The Divvun and Giellatekno teams build language technology aimed at minority and indigenous languages
Se also seperate pages on [morphological | MorphologicalTags.html], [semantic | SemanticTags.html], [syntax | docu-sme-syntaxtags.html] and dependency tags. |
Suggested tags:
+CmpNP/All = all positions, _default_, this tag does not have to be written
+CmpNP/First = first-only or alone, in PLX format it means non-last
+CmpNP/Pref = only first, never alone
+CmpNP/Last = only last or alone
+CmpNP/Suff = only last, never alone
+CmpNP/Only = stems that only appear in compounds, not in isolation
+CmpNP/None = can not make compounds
+CmpNP/Middle
?Claim: there are no such words in Saami so short that they will create problems for the speller, when used as the middle part of a three-or-more-part compound.

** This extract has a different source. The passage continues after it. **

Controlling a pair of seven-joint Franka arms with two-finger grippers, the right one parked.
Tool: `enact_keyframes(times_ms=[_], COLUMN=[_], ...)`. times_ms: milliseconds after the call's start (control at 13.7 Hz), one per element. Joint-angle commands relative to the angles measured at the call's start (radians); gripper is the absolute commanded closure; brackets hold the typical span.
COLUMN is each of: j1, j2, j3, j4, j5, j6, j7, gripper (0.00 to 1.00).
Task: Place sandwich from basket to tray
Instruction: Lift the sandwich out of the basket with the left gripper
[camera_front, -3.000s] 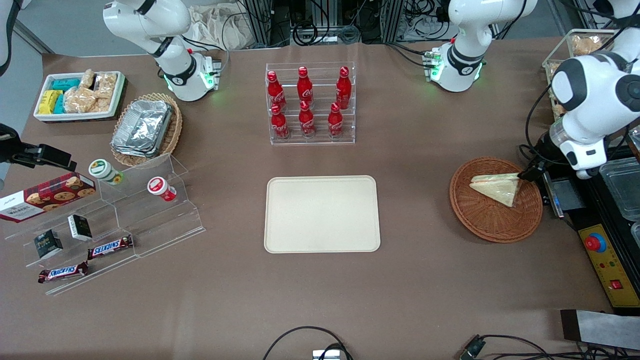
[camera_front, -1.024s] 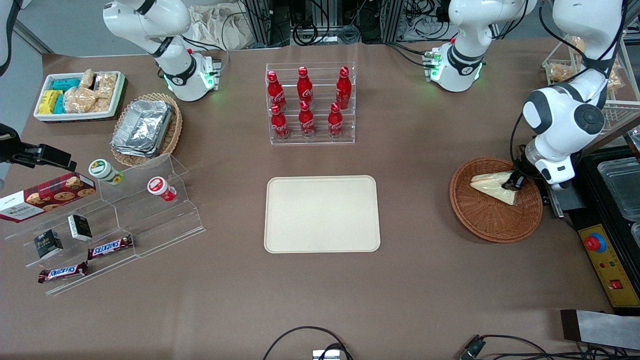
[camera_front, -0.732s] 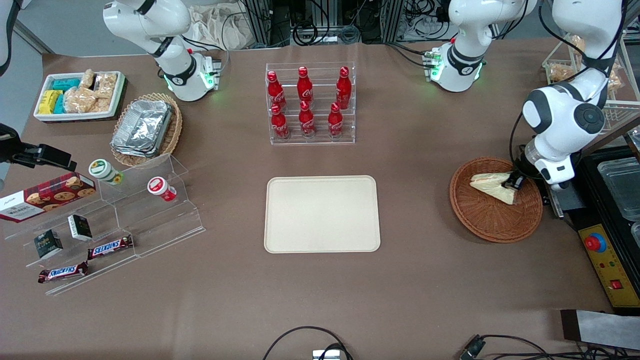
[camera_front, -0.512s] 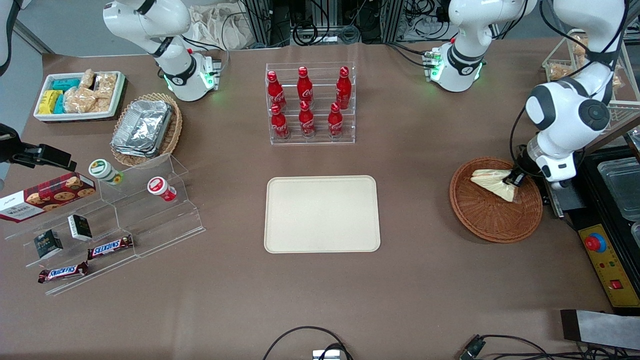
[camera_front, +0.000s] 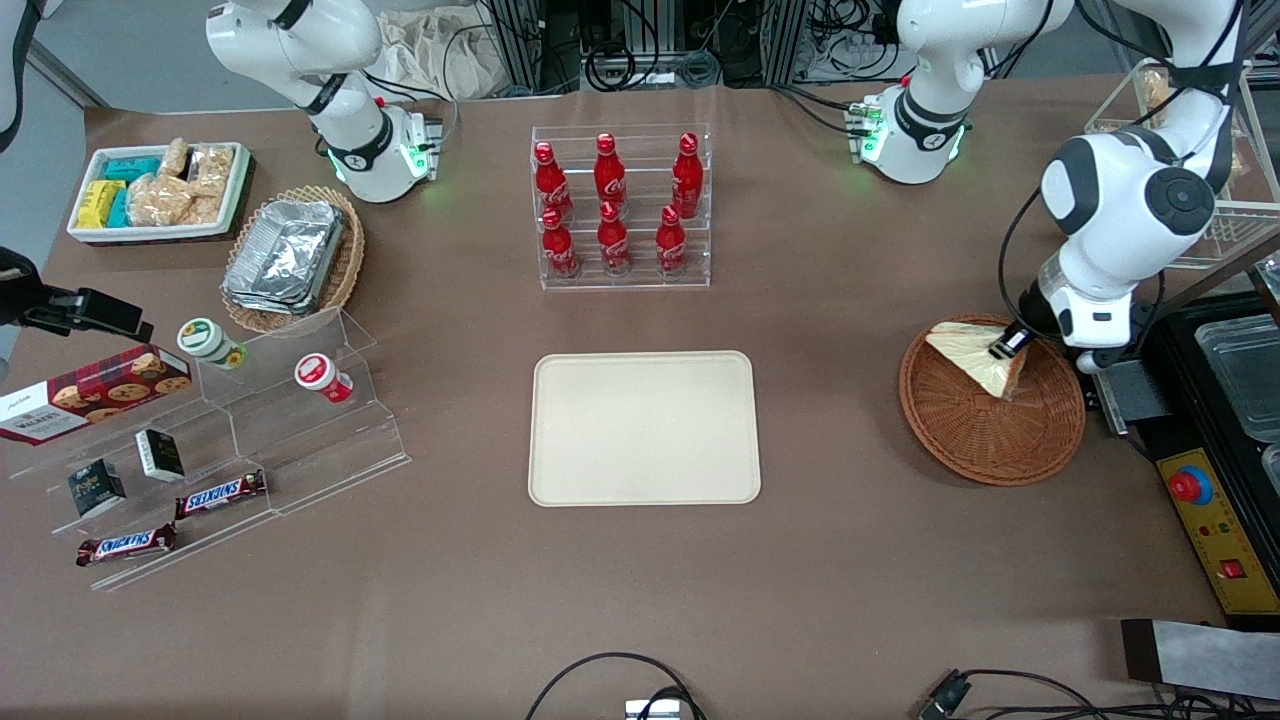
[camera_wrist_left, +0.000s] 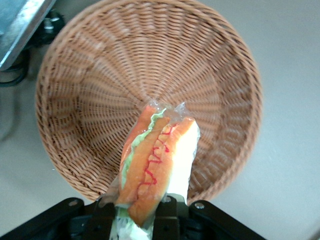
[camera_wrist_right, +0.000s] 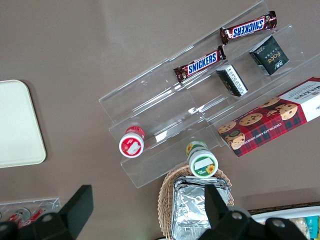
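Front view, claw gripping sandwich above basket, tray well apart

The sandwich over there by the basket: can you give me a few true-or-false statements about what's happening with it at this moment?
1. The gripper is shut on the sandwich. True.
2. The sandwich lies flat on the tray. False: it is held above the basket, and nothing lies on the tray.
3. The sandwich's filling edge faces the wrist camera. True: orange and green show.
4. The tray is farther from the front camera than the red bottles. False: it is nearer.
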Motion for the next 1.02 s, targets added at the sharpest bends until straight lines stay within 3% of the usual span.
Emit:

Short words in compounds are problematic because they can lead to spurious compounds masking real spelling errors, and also “strange” suggestions for detected spelling errors.
1. analyze the corpus with the non-cirkular analyzer (will a.o. leave non-lexicalised compounds unanalyzed):
gt$ccat -l sme -r /usr/local/share/corp/bound/sme/news/ | \
preprocess --abbr=sme/bin/abbr.txt --corr=sme/src/typos.txt | \
lookup -flags mbTT -utf8 sme/bin/nonrec-sme.fst > nonrec-corp.txt &
2. grep all non-recognised words, analyze them with the normal, circular, descriptive analyser, and extract all compounds with a middle part of 1-3 chars:
gt$grep '\?' nonrec-corp.txt | cut -f1 | \
lookup -flags mbTT -utf8 sme/bin/sme.fst | \
egrep '#.{1,3}\+.*#' > 3-part-shortcomp-descr.txt
3. analyze these compounds with the normative (and circular) analyzer:
gt$cut -f1 3-part-shortcomp-descr.txt | sort -u | \
lookup -flags mbTT -utf8 sme/bin/sme-norm.fst | \
egrep '#.{1,3}\+.*#' > 3-part-shortcomp-norm.txt
4. check the result for real spelling errors vs true compounds. This will give us a pretty clear indication of whether short compounds really are problematic for the speller (remember that shortening of the type johka → –joh– and similar is non-normative, and should not be considered in this investigation - all such compounds will be lexicalised, other uses of such short forms are in principle spelling errors).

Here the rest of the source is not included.